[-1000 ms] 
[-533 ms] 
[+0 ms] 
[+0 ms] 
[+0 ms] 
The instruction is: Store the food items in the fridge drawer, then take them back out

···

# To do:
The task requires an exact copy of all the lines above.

# Solution for this problem:
[-1000 ms] 
[-533 ms] 
[+0 ms] 
[+0 ms] 
[+0 ms] 
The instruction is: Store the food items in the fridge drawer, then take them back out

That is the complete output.